EXERCISE REQUIREMENTS =>
Your copy of the listing must be exact and must hold no images.

PROVIDED MATERIAL =>
'''

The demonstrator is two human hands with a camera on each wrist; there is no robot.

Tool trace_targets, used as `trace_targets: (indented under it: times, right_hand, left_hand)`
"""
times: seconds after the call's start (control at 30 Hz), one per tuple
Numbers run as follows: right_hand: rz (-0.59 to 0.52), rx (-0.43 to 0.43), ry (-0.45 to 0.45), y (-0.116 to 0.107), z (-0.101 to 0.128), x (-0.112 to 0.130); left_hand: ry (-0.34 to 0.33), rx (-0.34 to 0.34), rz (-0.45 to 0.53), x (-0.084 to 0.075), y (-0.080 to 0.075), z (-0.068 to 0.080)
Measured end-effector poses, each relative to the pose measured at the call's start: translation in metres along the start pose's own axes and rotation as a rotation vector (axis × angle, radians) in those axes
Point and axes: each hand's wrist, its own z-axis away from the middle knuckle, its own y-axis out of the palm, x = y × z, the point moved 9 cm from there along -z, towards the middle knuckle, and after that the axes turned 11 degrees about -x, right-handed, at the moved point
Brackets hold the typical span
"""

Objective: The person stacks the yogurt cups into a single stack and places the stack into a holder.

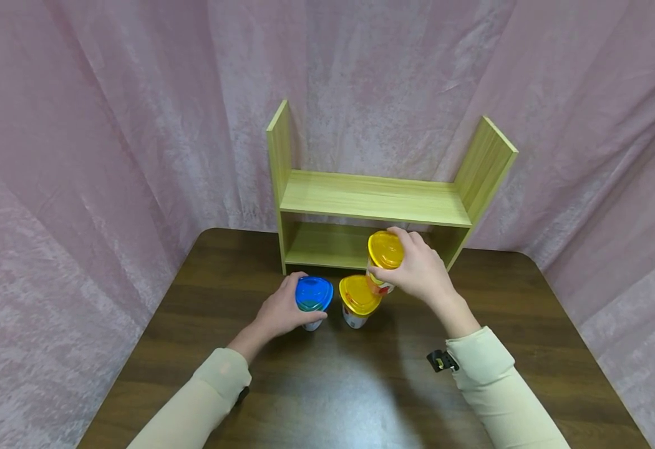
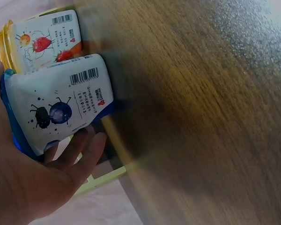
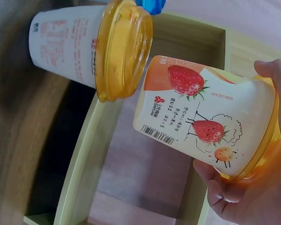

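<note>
Three lidded cups stand out in front of a light wooden shelf (image 1: 372, 199). My left hand (image 1: 282, 310) grips a white cup with a blue lid (image 1: 313, 293), its blueberry print showing in the left wrist view (image 2: 61, 108). Beside it on the table stands a yellow-lidded cup (image 1: 358, 298), (image 3: 91, 49). My right hand (image 1: 420, 271) holds a second yellow-lidded cup (image 1: 385, 252) with strawberry print (image 3: 210, 126), lifted above the table just in front of the shelf's lower opening.
The dark wooden table (image 1: 327, 386) has rounded corners and pink curtain (image 1: 108, 156) on all sides. The shelf has an upper board and a lower compartment (image 1: 327, 246), both bare. Cream sleeves cover both forearms.
</note>
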Motion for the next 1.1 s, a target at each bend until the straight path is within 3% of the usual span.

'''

SOLUTION TO THE PROBLEM =>
The demonstrator is two human hands with a camera on each wrist; there is no robot.

Tool trace_targets, used as `trace_targets: (indented under it: times, right_hand, left_hand)`
"""
times: seconds after the call's start (control at 30 Hz), one per tuple
Numbers run as follows: right_hand: rz (-0.59 to 0.52), rx (-0.43 to 0.43), ry (-0.45 to 0.45), y (-0.116 to 0.107), z (-0.101 to 0.128), x (-0.112 to 0.130); left_hand: ry (-0.34 to 0.33), rx (-0.34 to 0.34), rz (-0.45 to 0.53), x (-0.084 to 0.075), y (-0.080 to 0.075), z (-0.068 to 0.080)
Measured end-effector poses, each relative to the pose measured at the call's start: translation in metres along the start pose's own axes and rotation as a rotation vector (axis × angle, radians) in those axes
Point and axes: each hand's wrist, its own z-axis away from the middle knuckle, its own y-axis out of the palm, x = y × z, the point moved 9 cm from there along -z, towards the middle knuckle, and after that the axes turned 11 degrees about -x, right-handed, at the moved point
Brackets hold the typical span
"""

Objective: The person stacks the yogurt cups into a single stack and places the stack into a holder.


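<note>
Three lidded cups stand out in front of a light wooden shelf (image 1: 372, 199). My left hand (image 1: 282, 310) grips a white cup with a blue lid (image 1: 313, 293), its blueberry print showing in the left wrist view (image 2: 61, 108). Beside it on the table stands a yellow-lidded cup (image 1: 358, 298), (image 3: 91, 49). My right hand (image 1: 420, 271) holds a second yellow-lidded cup (image 1: 385, 252) with strawberry print (image 3: 210, 126), lifted above the table just in front of the shelf's lower opening.
The dark wooden table (image 1: 327, 386) has rounded corners and pink curtain (image 1: 108, 156) on all sides. The shelf has an upper board and a lower compartment (image 1: 327, 246), both bare. Cream sleeves cover both forearms.
</note>
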Motion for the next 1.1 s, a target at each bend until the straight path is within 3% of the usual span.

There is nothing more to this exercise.